Keira tidak bisa tidur. Mungkin karena teringat obrolannya dengan Dimas siang tadi atau mungkin juga karena dirinya banyak istirahat seharian sehingga membuat matanya sulit terpejam.
Akhirnya Keira memutuskan untuk ke luar kamar dan menonton televisi sebentar yang mungkin akan membuatnya mengantuk. Ketika itulah dia menemukan papa masih berkutat dengan laptopnya di ruang makan.
“Papa, belum tidur?” sapa Keira sambil menarik kursi di sebelah papa.
“Lho, kamu kok bangun, Kei?” Papa merapikan kertas-kertas di meja yang berserakan dan melihat ke arah Keira.
“Nggak bisa tidur, Pah. Seharian udah kebanyakan tidur kayaknya.”
“Gimana keadaan kamu? Udah enakan badannya?”
“Udah, Pah,” jawab Keira kemudian tertarik melihat apa yang sedang papa kerjakan. “Papa lagi ngapain, sih?”
“Oh, ini lagi siapin materi untuk bahan ngajar besok sama sekalian buat konsep untuk pameran seni akhir tahun.”
“Papa udah mau bikin pameran seni?” Keira bertanya takjub.
“Barengan sama teman-teman Papa. Mereka seniman-seniman terkenal sekaligus juga mentor Papa selama ini. Ya kamu doain aja, Kei, supaya ini jadi awal yang bagus untuk karier Papa sebagai seniman.”
Keira menatap papa bangga. “Are you happy, Pah?” Entah kenapa Keira merasa perlu menanyakan hal ini.
Papa tersenyum dan menatap lembut putrinya. “Tentu, sayang. Dan Papa pasti makin bahagia kalau melihat kamu juga bahagia.”
“Aku mau tinggal di sini aja sama Papa.” Suara Keira terdengar melirih.
Papa memutar kursinya sehingga posisinya kini menghadap Keira. “Kei, kamu ingat nggak waktu kamu umur sepuluh tahun, kamu pernah kena cacar air?”
Keira mengangkat alisnya dan mencoba menangkap arah pembicaraan papa.
“Waktu itu kamu cuma mau dibedakin sama Mama. Makan dan minum obat pun maunya sama Mama.”
Keira hanya diam dan terus mendengarkan. “Karena Mama masih kerja waktu itu, jadi Mama bela-belain pulang kantor setiap jam istirahat untuk cek keadaan kamu. Terus Mama akan balik lagi ke kantor yang jaraknya satu jam perjalanan naik bis. Untung bos Mama waktu itu cukup pengertian jadi memberi izin Mama kamu pulang pergi untuk ngurusin kamu yang lagi sakit.”

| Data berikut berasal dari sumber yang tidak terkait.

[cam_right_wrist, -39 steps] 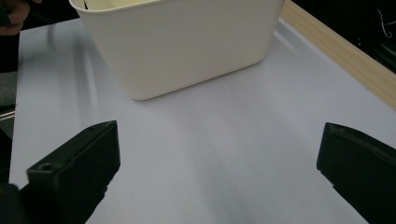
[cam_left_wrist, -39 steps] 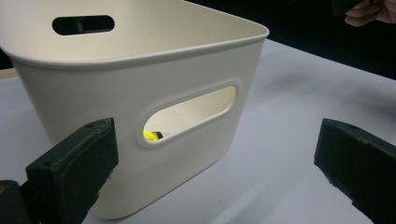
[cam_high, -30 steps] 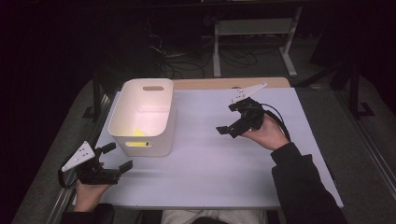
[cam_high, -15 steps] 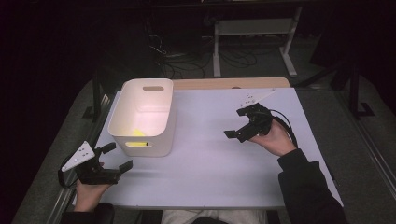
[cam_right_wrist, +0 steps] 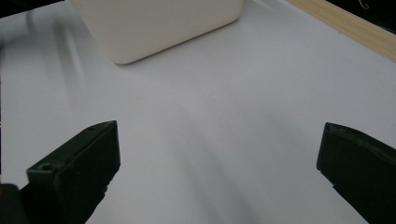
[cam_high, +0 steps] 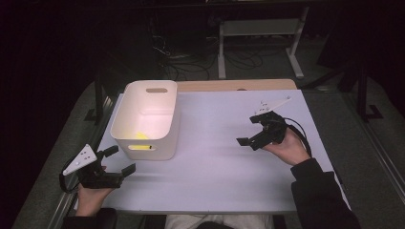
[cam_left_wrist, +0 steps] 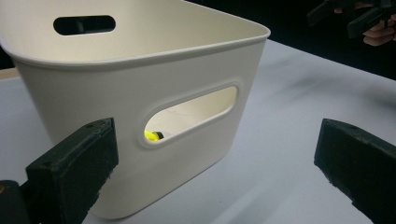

Keira tidak ingat kalau Mama pernah melakukan hal itu. Kemudian Papa melanjutkan ceritanya. “Dan malamnya Mama kamu pasti nggak tidur jagain kamu. Takut demam kamu tinggi lagi dan kamu mengigau. Begitu terus setiap hari, Kei, sampai kamu benar-benar sembuh.”
“Mama—”
“Berapa hari kemudian malah Mama kamu yang jatuh sakit.”
Perasaan Keira kini diselimuti oleh rasa bersalah. Kemarahannya kepada mama beberapa waktu belakangan ini membuatnya lupa bahwa mama juga telah berkorban banyak hal untuknya.
“Papa minta maaf, Kei, kalau Papa dan Mama sudah sering membuat kamu sedih. Keadaan memang sudah banyak berubah dan memaksa kita terpaksa harus tinggal terpisah seperti ini, tapi satu hal yang nggak akan pernah berubah Kei, Papa dan Mama tetap menyayangi kamu. Dulu, sekarang, dan sampai kapan pun.”
Keira menundukkan kepalanya. Dia sangat ingin bisa tinggal bersama papa dan mama lagi seperti dulu tetapi dia sendiri tahu kalau situasinya sudah berbeda.
“Kei, dengerin Papa, Nak. Papa sama sekali nggak keberatan kalau kamu mau tinggal di sini, Papa malah senang kalau kamu ada di sini kita bisa bareng-bareng lagi kayak dulu. Tapi Papa nggak mau kalau keputusan kamu untuk pindah ke sini hanya karena kamu lari dari masalah.”